You may want to consult with an attorney before choosing a legal structure,
particularly if more than one person will own the business. The legal
entity form you choose will affect the taxes you must pay and how you report them, so you may want to check with an accountant as well.
Business names are registered with the Idaho Secretary of State's
office before you begin conducting business activities. An Assumed Business Name
can be used for any type of business entity.
It costs $25 to permanently register a business name. The required form can be
downloaded from the Secretary of State's Web site at http://www.sos.idaho.gov/corp/corindex.htm.
If you will have employees or make
retail sales, you must also register your business with the State Tax
Commission, Idaho Industrial Commission, and Idaho Department of Labor by
filing Form IBR-1 found at https://labor.idaho.gov/applications/ibrs/ibr.aspx.
You must do this in addition to registering your business name and
legal structure.
Choosing a
Legal
Structure
Following are descriptions of the various legal structures (business entity forms)
recognized in Idaho. For
information about each type, click on the name.
Sole
Proprietorship
Partnership
Limited Liability Partnership (LLP)
Limited Partnership
Corporation
S Corporation
C Corporation
Non-Profit Corporation
Professional Service Corporation
Limited Liability Company (LLC)
Professional Limited Liability Company (PLLC)
Changing your registered information: After registering your business name and entity
type, you will need to inform the Secretary of State's office whenever
changes occur. If you change the
name, address, or ownership of your business, change the entity type, or close the business, you
will need to notify the Secretary of State. If you are a
corporation or an LLC you must file an annual report. For information on
each of these topics,
click on the following links:
Change of address, ownership, or registered agent
Canceling
or changing a business entity filing
Corporation/LLC annual reports
Registering
a Foreign Corporation in Idaho
Searching for a registered business name
Changing a registered business entity type
Business Entity Types
A Sole Proprietorship is the simplest
business structure to
organize, so many new businesses start this way. A sole proprietorship is owned by one
individual. That individual has complete control of the
business and is responsible for all business decisions and financial
obligations. Business revenue (income) is considered personal income of the
owner and is taxed at
the owner's personal tax rate. All liabilities (debts) created by the
business are personal liabilities of the owner.

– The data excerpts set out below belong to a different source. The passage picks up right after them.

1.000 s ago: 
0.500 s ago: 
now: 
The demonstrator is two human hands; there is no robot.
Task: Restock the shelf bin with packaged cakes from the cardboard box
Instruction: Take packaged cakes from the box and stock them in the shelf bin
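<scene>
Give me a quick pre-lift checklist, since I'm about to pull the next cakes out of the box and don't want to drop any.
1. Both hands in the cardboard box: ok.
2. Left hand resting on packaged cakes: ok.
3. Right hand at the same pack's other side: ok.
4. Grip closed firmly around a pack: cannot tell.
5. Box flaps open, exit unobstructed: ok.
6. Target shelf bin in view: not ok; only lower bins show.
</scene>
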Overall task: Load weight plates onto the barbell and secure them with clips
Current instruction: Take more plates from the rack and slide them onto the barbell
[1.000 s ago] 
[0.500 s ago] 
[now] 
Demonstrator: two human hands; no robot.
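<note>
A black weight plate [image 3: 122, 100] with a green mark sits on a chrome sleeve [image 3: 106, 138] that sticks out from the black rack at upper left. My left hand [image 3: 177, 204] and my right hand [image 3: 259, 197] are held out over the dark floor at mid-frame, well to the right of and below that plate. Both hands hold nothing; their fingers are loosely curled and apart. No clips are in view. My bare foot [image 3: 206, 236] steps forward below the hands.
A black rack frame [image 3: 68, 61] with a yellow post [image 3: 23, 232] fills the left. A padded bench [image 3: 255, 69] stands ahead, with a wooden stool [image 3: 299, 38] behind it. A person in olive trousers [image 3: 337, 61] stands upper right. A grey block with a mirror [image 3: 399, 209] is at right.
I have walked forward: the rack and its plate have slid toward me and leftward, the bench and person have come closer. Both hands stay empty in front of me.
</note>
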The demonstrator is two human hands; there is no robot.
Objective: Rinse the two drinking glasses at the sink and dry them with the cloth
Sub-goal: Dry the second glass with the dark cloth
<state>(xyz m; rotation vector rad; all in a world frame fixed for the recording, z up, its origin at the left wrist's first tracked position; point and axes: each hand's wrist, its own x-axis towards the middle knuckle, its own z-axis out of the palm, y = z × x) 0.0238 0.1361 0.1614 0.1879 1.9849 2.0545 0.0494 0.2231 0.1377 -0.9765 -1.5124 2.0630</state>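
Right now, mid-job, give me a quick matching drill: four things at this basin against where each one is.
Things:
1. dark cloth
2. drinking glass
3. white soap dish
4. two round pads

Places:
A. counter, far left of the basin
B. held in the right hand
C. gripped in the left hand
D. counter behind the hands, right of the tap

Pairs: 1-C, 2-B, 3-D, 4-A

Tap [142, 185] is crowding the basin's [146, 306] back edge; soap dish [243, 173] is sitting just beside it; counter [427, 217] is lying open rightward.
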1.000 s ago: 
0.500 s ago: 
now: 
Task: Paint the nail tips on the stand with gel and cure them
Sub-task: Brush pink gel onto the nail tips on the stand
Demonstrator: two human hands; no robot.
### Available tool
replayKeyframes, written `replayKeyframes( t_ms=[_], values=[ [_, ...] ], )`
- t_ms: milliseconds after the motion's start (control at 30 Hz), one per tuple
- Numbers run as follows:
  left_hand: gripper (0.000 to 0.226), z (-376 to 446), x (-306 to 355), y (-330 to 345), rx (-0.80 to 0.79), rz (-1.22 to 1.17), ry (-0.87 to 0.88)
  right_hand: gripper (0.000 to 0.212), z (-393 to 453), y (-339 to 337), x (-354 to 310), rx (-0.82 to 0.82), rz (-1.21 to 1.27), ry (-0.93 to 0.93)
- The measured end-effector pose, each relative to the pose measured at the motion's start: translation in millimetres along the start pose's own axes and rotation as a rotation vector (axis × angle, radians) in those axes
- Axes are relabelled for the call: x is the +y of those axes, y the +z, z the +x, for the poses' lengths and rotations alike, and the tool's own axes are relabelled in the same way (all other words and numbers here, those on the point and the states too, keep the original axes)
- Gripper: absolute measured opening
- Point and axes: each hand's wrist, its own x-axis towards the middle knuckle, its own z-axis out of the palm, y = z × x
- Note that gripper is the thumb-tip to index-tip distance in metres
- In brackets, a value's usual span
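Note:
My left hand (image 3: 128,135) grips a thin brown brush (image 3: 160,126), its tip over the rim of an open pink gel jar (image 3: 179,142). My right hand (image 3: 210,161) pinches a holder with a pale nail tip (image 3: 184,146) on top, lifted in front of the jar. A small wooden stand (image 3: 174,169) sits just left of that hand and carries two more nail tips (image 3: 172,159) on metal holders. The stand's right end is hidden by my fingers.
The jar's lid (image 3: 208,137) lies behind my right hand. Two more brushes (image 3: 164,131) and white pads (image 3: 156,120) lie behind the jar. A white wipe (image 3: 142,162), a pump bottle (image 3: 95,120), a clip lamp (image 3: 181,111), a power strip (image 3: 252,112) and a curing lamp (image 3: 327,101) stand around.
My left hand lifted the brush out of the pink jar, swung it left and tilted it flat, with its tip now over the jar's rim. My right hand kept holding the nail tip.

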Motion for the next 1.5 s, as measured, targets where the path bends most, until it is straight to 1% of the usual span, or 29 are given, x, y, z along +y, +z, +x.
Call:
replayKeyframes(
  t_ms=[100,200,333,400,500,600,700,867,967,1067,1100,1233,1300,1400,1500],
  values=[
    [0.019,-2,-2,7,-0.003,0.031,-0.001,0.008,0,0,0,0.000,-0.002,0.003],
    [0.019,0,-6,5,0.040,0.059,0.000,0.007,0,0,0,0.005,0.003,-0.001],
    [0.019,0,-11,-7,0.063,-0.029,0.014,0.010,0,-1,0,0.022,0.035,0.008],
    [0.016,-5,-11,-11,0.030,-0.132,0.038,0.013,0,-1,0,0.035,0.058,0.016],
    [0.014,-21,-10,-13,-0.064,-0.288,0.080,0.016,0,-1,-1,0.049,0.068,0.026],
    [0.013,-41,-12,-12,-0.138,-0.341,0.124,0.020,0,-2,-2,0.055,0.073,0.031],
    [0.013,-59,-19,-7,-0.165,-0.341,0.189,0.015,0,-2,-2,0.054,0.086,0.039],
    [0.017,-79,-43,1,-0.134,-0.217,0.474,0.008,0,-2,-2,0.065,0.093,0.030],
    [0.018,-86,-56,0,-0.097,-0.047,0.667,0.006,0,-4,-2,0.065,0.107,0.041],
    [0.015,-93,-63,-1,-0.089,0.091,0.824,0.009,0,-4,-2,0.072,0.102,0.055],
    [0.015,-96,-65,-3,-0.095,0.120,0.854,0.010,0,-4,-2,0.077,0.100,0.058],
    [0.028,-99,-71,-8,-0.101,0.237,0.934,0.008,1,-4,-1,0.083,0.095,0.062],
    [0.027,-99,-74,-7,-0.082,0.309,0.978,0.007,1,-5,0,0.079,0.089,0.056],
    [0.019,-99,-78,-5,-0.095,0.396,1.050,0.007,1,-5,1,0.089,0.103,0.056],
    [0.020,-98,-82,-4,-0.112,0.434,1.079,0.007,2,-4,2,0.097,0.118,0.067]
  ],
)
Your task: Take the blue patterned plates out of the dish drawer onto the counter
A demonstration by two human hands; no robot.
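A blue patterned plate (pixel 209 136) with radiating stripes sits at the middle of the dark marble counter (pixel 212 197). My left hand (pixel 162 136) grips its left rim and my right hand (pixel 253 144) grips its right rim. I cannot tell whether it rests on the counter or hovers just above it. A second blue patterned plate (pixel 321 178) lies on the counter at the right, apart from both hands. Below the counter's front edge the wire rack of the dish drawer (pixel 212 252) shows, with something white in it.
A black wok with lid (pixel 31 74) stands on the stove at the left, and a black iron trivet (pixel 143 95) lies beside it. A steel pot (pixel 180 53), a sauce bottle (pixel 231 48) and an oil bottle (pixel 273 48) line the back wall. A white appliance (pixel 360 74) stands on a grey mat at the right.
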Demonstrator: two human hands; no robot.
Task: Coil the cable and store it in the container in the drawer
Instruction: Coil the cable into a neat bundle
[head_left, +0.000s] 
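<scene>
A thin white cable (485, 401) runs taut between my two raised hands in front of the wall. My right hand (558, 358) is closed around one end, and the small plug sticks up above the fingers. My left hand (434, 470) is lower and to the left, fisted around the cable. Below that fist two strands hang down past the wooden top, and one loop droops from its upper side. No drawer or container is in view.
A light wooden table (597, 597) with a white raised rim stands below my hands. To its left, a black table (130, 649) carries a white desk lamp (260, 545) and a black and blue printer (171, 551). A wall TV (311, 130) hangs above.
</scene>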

A business organized as a sole proprietorship
automatically terminates upon the death or bankruptcy of the business owner. The property
used in the
business is disposed of according to the terms of the owner's will or a
court order, because it is considered the owner's personal property.
It is often more difficult to sell a business
organized as a sole proprietorship
than another form of business because the law does not recognize a sole
proprietorship as a separate legal entity apart from the owner.
All businesses are considered sole proprietorships
unless the owner specifically registers the business with the Secretary of State's
office as a corporation,
partnership, LLC, or non-profit entity. If you plan to operate your business as a sole proprietorship, you do not need to file any
additional paper work with the Secretary of State other than your certificate of Assumed Business
Name.
A Partnership involves two or more people
(including married couples) who are conducting a business
together. This business structure is fairly simple to establish, but
may have more costs than a sole proprietorship because each partner must
file a
separate tax return. A General Partnership form, found at http://www.sos.idaho.gov/corp/gn_partn.htm,
must be filed with the Secretary of State's office.
Caution: Under Idaho law, businesses that represent
themselves to the public as partnerships are treated as such, even if they have
not
filed General Partnership forms with the Secretary of State. A legally
binding partnership agreement may be created orally, in writing, or it
may be implied by the actions of the individuals. Creating an
unintentional partnership could have serious legal implications, so be
careful.
Each partner has the power to
act on behalf of the business,
including in financial matters, and to legally bind the other partners. This can create a potentially dangerous
situation if all partners are not informed and agree on issues. Therefore, it is strongly recommended that an
attorney prepare a written partnership
agreement to govern the business. The agreement establishes the rules by which the
partners will conduct business. This should include the responsibilities
and authority of each partner and how the business decisions, including
financial decisions, will be
made. The agreement should also contain an exit plan should one partner wish to leave the
business.
If a partner decides to exit the partnership, he/she
must file a form, Statement of Denial, with the Secretary of State's
office. The form can be found at http://www.sos.idaho.gov/corp/FORMS/pa_denial.pdf.
Filing the form gives public notice that the person is no longer a partner
in the business and is therefore no longer responsible for the activities
of the business, including financial obligations.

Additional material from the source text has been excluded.